We also provide an open API, which in non-technological terms means standalone health apps can easily integrate and connect with our digital health platform.

Let’s think back to the warfarin clinics. Our digital pathway engine enables the INR service to be redesigned, allowing patients to self-test their own blood. Readings can be sent to the decision support software using a method of communication to suit the individual (e.g. online portal, automated phone call, SMS). Dose instructions are then sent back to the patient, and clinical systems (such as the GP patient record) are updated accordingly.

Analytics is built into the Inhealthcare Digital Pathway Engine, providing dashboards of real-time and historic information. This provides fantastic metrics on all aspects of a service delivery, enabling monitoring and continual improvements.

So what about the outcomes for the redesigned INR self-testing service?

Not only is patient satisfaction very high at 100%, but the risk of stroke and other adverse events has reduced sharply.
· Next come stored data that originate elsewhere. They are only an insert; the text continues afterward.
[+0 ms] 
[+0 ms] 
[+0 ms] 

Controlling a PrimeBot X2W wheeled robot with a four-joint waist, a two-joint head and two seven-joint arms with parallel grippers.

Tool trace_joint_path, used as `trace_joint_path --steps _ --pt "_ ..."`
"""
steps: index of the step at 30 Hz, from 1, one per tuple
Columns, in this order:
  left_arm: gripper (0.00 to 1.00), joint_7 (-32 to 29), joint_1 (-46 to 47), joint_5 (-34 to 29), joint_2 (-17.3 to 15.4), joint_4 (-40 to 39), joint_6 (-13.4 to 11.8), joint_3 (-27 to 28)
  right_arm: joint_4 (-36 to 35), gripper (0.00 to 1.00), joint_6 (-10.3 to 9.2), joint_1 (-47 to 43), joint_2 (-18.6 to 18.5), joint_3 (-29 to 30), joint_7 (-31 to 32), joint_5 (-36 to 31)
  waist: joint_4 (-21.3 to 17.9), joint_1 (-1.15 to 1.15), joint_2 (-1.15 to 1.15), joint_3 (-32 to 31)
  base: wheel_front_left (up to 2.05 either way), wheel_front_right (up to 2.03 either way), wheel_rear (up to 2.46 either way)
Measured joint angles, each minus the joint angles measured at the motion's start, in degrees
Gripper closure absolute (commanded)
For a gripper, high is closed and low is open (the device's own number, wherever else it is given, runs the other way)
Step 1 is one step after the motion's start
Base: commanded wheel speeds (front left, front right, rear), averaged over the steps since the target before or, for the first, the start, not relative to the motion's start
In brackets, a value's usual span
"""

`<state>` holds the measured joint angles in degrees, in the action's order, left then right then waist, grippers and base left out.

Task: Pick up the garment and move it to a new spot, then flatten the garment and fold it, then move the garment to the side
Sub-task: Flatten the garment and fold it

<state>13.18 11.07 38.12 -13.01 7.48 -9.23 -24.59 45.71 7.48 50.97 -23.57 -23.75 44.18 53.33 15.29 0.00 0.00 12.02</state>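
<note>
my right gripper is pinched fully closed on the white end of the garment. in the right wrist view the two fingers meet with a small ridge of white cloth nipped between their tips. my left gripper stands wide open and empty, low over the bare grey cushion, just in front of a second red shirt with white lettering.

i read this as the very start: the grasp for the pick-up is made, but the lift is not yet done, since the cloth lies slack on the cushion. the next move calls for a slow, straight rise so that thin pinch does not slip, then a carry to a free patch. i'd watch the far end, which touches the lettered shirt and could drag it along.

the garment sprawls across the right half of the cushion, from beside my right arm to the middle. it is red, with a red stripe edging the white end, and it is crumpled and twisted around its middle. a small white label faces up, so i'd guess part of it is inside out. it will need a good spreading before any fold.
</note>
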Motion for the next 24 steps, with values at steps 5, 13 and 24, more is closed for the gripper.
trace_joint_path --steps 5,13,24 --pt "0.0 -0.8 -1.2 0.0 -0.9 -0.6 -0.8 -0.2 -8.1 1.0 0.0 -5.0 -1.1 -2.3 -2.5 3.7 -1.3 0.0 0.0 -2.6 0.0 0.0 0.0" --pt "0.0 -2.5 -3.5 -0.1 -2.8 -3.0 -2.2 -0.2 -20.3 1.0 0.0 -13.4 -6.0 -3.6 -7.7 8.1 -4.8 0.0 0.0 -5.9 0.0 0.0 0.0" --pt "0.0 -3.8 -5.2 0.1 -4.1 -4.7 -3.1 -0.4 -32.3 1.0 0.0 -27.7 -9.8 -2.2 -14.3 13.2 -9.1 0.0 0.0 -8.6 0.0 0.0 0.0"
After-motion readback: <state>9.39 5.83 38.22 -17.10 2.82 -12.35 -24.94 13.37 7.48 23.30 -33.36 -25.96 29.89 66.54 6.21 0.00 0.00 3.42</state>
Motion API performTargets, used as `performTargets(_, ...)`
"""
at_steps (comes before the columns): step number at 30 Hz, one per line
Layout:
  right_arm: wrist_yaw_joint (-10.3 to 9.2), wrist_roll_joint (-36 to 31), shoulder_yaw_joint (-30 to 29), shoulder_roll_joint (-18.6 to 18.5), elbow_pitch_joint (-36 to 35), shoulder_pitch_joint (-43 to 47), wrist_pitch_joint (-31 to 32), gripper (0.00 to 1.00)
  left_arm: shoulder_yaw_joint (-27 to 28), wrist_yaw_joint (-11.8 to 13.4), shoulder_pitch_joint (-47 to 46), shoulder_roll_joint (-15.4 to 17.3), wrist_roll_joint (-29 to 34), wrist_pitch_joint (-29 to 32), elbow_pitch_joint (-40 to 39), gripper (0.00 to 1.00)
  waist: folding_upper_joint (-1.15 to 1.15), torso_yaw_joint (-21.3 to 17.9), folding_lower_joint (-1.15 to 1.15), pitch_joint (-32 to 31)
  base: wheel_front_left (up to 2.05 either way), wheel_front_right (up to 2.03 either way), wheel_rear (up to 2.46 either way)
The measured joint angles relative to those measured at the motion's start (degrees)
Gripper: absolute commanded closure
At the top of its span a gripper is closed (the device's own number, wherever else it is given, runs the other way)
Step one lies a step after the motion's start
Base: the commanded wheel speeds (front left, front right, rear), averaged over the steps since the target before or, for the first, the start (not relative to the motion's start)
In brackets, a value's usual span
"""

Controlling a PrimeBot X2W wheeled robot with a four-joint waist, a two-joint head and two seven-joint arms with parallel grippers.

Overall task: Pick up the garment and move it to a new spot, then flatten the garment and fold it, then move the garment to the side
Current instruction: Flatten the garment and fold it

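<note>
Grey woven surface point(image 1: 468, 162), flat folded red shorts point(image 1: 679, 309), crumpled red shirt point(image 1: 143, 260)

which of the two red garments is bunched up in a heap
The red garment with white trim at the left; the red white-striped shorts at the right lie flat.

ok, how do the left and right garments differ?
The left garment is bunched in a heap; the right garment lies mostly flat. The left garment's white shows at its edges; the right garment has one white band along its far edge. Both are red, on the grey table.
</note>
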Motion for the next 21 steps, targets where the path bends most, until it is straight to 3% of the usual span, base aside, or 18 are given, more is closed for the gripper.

A key safety measurement in warfarin management is, how much time per day a patient’s rate of blood clotting  stays within a ‘therapeutic range’ – the more time they spend in range, the less chance of a stroke. In a cohort of the redesigned service, patients improved their time in therapeutic range (TTR) from an average of 59% to 76%.

Clinicians tell us our Digital Pathway Engine works because it gives them the freedom and choice to design pathways that work for them and their individual patients. If SMS suits one patient as a method of communication, logging onto an online portal to submit the latest reading might suit the next. One patient might need to be contacted once a week, the other every four. Using a simple drag and drop process, simple, flexible pathways can be designed.